Whether or not most readers find it reasonable, her conduct likely reflected a belief that she had reasonable grounds for making the demand, and threatening to go public was a proper means of reinforcing it, given that the republicans in question had previously used the press against her on the issue of compensation. And she knew these people and how they operated. The “Raymond” she mentioned was Henry J. Raymond, who was editor of the New York Times when Lincoln died. For reasons I won’t detail here, the paper quite blatantly and disingenuously discouraged anyone from donating money to Lincoln’s family. At one point, it argued that Lincoln would be satisfied living in humble circumstances, as if any possible donor thought 1) Lincoln’s personal preferences were relevant anymore or 2) Lincoln’s rather indulged wife and children would be comfortable moving from the White House to a log cabin.
Conclusion
I have had a harder time figuring out whether U.S. law has anything similar to the U.K.’s exception. In the David Letterman case, the defendant opted for a plea deal that seems to have skirted the relevant issues. Federal law prohibits debt collectors from making such threats, and each state codifies its own definitions, often using blackmail interchangeably with extortion. The confusion arises in part because “blackmail is a legal paradox because it does not require a threat of an illegal activity…This paradox has troubled legal scholars, judges, economists, philosophers, and theologians for hundreds of years and there is no consensus on why it is illegal.” Given the complex social interactions behind most blackmail-esque behavior, I think the principle used in the U.K. gets to the heart of the matter: whether or not the perpetrator is seeking justice and believes the methods employed are warranted. In both cases, I have little doubt that Mary Lincoln sincerely believed this was so.

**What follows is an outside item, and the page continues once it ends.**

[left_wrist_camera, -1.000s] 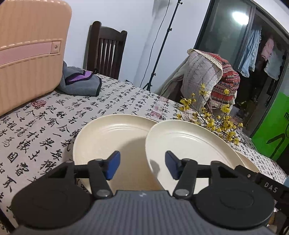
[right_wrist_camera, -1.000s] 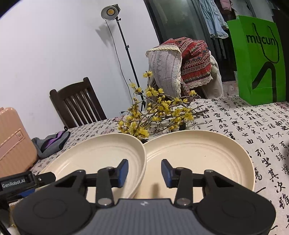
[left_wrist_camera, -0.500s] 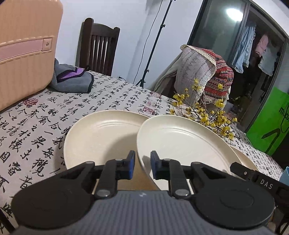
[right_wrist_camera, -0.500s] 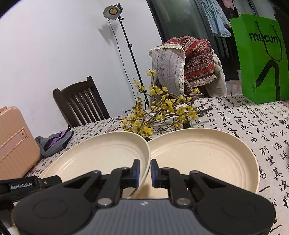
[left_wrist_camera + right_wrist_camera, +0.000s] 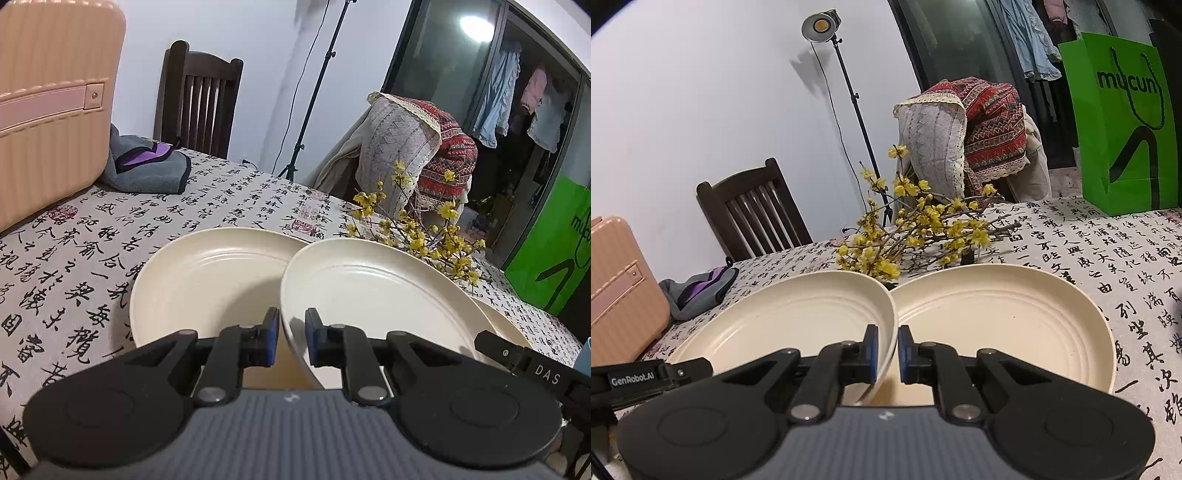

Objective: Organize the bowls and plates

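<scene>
The middle plate (image 5: 369, 291) sits in the near centre of the tabletop (image 5: 74, 258). It is tilted, its left rim riding over the left plate (image 5: 207, 280) and its right rim over the right plate (image 5: 1004, 325). The left gripper (image 5: 290, 341) is clenched on its near-left rim, the blue pads sitting on either side of the edge. The right gripper (image 5: 885, 350) is clenched the same way on the near-right rim of what appears to be the same plate (image 5: 783, 317). The plate thus lies straight ahead of both grippers and spans the gap between them, with neither hand nearer than the other. The coming move turns on which neighbour it should be stacked on: the left plate lies flat just to its left, and the right plate just to its right. Either way, it has to clear the neighbour's rim first. From the left wrist view only a thin sliver of the right plate (image 5: 502, 321) shows behind the held one. Each gripper body hides the near rims of the plates, and where the rims overlap I cannot tell whether they touch. Yellow flowering branches (image 5: 923, 229) lie just beyond the plates on the far side, and no bowls can be seen.
</scene>
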`<state>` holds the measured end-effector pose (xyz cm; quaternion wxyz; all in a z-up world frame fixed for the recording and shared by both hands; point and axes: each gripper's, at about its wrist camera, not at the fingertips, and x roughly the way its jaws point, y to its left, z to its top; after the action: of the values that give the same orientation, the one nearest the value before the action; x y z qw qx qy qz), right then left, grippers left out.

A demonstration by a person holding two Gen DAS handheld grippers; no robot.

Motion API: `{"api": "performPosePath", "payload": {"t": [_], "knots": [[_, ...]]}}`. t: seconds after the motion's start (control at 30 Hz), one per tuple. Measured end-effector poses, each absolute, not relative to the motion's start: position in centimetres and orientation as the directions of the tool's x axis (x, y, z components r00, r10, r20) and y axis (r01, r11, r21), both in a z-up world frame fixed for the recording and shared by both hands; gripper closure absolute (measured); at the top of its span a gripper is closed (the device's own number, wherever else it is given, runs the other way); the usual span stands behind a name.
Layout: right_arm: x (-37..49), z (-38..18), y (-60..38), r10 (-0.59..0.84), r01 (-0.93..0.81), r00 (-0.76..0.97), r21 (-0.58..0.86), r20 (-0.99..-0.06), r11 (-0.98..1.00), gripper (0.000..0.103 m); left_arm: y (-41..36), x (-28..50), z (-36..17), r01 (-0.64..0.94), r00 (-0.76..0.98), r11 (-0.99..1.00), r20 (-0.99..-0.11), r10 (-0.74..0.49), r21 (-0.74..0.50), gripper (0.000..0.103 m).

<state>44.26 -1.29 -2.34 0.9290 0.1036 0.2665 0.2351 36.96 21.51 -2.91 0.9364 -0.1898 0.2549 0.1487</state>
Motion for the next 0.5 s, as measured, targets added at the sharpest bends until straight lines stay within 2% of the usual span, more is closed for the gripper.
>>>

To substantiate some of the points I made in this piece, I return to the testimony of J. K. C. Forrest, discussed in an earlier post. Part II will be ready soon. In his late-in-life reminiscences, he provided good context for the old clothes scandal. In fact, Forrest was writing for the Chicago Republican at the time, and that paper essentially directed the republican response to Mary’s actions. He is therefore one of the best people to look to for an assessment of what was really at issue:
“[After Lincoln’s death,] Congress appointed a commission to investigate the expenditures of the White House, to count the very plates and cups and saucers which [Mary Lincoln] had left behind her . . . Worse than this, the same congress absolutely refused to provide an appropriation [for her support] … at the same time that it was distributing largesses at the suits of its own members to the widows of inferior officers. And this brings me to one of those eccentricities which this poor, persecuted woman was charged with perpetrating—that is the offering of her wardrobe at public auction. Now, I have the best of reasons for believing and knowing that this act was simply—shall I call it a ruse de guerre?—to bring the congress to its senses, and to its senses it did bring that shameless body, which, during the life of the president, had appointed ‘a committee on the conduct of the war,’ which was no more nor less than a standing caucus not for the purpose of nominating a president but for the purpose of preventing the renomination of President Lincoln . . .”
A ruse de guerre is a war stratagem. He seems to have believed she felt that her behavior and methods were warranted, given that history. In fact, he seems to have believed that they were warranted.
Congress finally granted her a pension in 1870, largely because Charles Sumner filibustered until his more reluctant colleagues caved.